In the introduction to the Data Science world, one needs to build the right frame surrounding the topic. This is usually done via a set of straight to the point books that I will be summarising in this blog.
The second book that I start with is written by Jeffrey Leek. Its title is “The Elements of Data Analytic Style“. You can get it here. It is a primer on basic statistical concepts that are worth having in mind when embarking on a scientific journey.
This summary is a way to acknowledge value in a twofold manner: first, I praise the book and congratulate the author and second, I share with the community a very personal summary of the books.
Let me try to share with you the main learning points I collected from this book. As always, here it goes my personal disclaimer: the reading of this very personal and non-comprehensive summary by no means replaces the reading of the book it refers to; on the contrary, this post is an invite to read the entire work.
In approximately 100 pages, the book provides the following key points:
Type of analysis
Figure 2.1, titled the data analysis question type flow chart is the foundation of the book. It classifies the different types of data analysis. The basic one is a descriptive one (reporting results with no interpretation). A step further is a exploratory analysis (will the proposed statements be still valid in a qualitative way using a different sample?).
If this also holds true in a quantitative manner, then we are in an inferential analysis. If we can use a subset of measures to predict some others then we can talk about a predictive analysis. The next step, certainly less frequent, is the possibility to seek a cause, then we are in a casual analysis. Finally, and very rarely, if we go beyond statistics and find a deterministic relation, then those are the mechanistic analysis.
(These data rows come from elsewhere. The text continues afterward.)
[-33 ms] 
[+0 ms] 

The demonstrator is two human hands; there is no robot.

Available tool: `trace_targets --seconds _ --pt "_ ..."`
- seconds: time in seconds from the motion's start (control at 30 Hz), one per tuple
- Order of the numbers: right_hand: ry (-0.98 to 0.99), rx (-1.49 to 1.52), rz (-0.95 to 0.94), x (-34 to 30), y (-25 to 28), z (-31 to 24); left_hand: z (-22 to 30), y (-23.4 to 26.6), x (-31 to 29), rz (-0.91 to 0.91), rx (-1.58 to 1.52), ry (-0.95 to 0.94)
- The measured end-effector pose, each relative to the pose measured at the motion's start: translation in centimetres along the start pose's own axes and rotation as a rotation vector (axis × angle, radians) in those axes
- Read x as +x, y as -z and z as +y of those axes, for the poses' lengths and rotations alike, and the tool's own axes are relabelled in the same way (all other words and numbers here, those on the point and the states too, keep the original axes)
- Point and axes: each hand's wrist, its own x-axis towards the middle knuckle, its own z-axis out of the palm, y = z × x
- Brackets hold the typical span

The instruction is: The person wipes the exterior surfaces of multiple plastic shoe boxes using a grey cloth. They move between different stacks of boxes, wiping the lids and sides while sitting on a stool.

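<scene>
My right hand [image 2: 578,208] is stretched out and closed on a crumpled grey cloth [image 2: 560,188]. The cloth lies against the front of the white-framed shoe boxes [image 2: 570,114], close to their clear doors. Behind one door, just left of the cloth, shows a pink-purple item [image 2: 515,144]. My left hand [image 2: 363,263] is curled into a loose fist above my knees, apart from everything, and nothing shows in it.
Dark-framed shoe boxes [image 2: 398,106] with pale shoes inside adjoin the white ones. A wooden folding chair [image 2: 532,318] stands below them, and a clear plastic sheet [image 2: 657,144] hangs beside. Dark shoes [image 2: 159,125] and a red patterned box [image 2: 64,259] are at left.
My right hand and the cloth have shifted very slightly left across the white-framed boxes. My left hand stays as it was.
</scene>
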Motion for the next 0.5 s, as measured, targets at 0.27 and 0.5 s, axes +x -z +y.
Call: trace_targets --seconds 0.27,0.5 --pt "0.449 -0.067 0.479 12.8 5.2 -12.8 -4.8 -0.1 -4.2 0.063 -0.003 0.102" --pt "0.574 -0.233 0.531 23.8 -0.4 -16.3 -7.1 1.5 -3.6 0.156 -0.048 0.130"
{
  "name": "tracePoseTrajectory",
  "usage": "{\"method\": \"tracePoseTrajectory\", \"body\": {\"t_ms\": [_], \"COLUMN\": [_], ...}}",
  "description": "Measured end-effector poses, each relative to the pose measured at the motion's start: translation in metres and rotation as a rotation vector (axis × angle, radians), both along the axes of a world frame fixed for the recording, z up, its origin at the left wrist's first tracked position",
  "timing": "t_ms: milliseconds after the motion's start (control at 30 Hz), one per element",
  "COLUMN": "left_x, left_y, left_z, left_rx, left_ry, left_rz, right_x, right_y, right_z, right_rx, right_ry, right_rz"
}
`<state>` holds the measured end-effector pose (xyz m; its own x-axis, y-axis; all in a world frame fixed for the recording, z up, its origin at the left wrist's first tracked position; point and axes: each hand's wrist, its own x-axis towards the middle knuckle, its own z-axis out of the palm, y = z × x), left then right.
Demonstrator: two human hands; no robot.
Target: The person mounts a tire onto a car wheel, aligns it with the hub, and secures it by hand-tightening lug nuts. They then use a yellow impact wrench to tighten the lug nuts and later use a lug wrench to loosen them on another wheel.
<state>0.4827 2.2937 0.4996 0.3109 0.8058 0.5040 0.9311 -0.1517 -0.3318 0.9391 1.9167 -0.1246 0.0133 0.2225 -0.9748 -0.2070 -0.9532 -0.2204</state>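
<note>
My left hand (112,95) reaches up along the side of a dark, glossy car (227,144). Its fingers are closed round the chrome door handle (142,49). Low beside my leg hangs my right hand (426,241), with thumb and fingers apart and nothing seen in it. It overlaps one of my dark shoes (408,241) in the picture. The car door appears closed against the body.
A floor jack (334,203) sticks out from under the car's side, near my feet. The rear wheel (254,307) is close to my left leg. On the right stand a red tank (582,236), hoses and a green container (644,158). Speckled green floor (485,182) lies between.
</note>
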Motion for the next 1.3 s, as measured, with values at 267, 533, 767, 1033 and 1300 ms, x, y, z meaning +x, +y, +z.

Correlation does not imply causation
This is key to understand. The additional element to really grasp it is the existence of confounding elements i.e. additional variables, not touched by the statistical work we are embarked on, that connect the variables we are studying. Two telling examples are mentioned in the book:
– The consumption of ice cream and the murder rate are correlated. However, there is no causality. There is a confounder: the temperature.
– Shoe size and literacy are correlated. However there is a confounder here: age.
Other typical mistakes
Overfitting: Using a single unsplit data set for both model building and testing.
Data dredging: Fitting a large number of models to a data set.
Components of a data set
It is not only the raw data, but also the tidy data set, a code book describing each of the variables and its values in the tidy data set and a script on how to reach the tidy data set from the raw data.
The data set should be understood even if you, as producer or curator of the data set, are not there.
Type of variables
Continuous, ordinal, categorical, missing and censored.
Some useful tips
– The preferred way to graphically represent data: plot your data.
– Explore your data thoroughly before jumping to statistical analysis.
– Use a linear regression analysis to compare it with the initial scatterplot of the original data.
– More data usually beats better algorithms.
Section 9 provides some hints on how to write an analysis. Section 10 does a similar role on how to create graphs. Section 11 hints how to present the analysis to the community. Section 12 cares about how to make the entire analysis reproducible. Section 14 provides a checklist and Section 15 additional references.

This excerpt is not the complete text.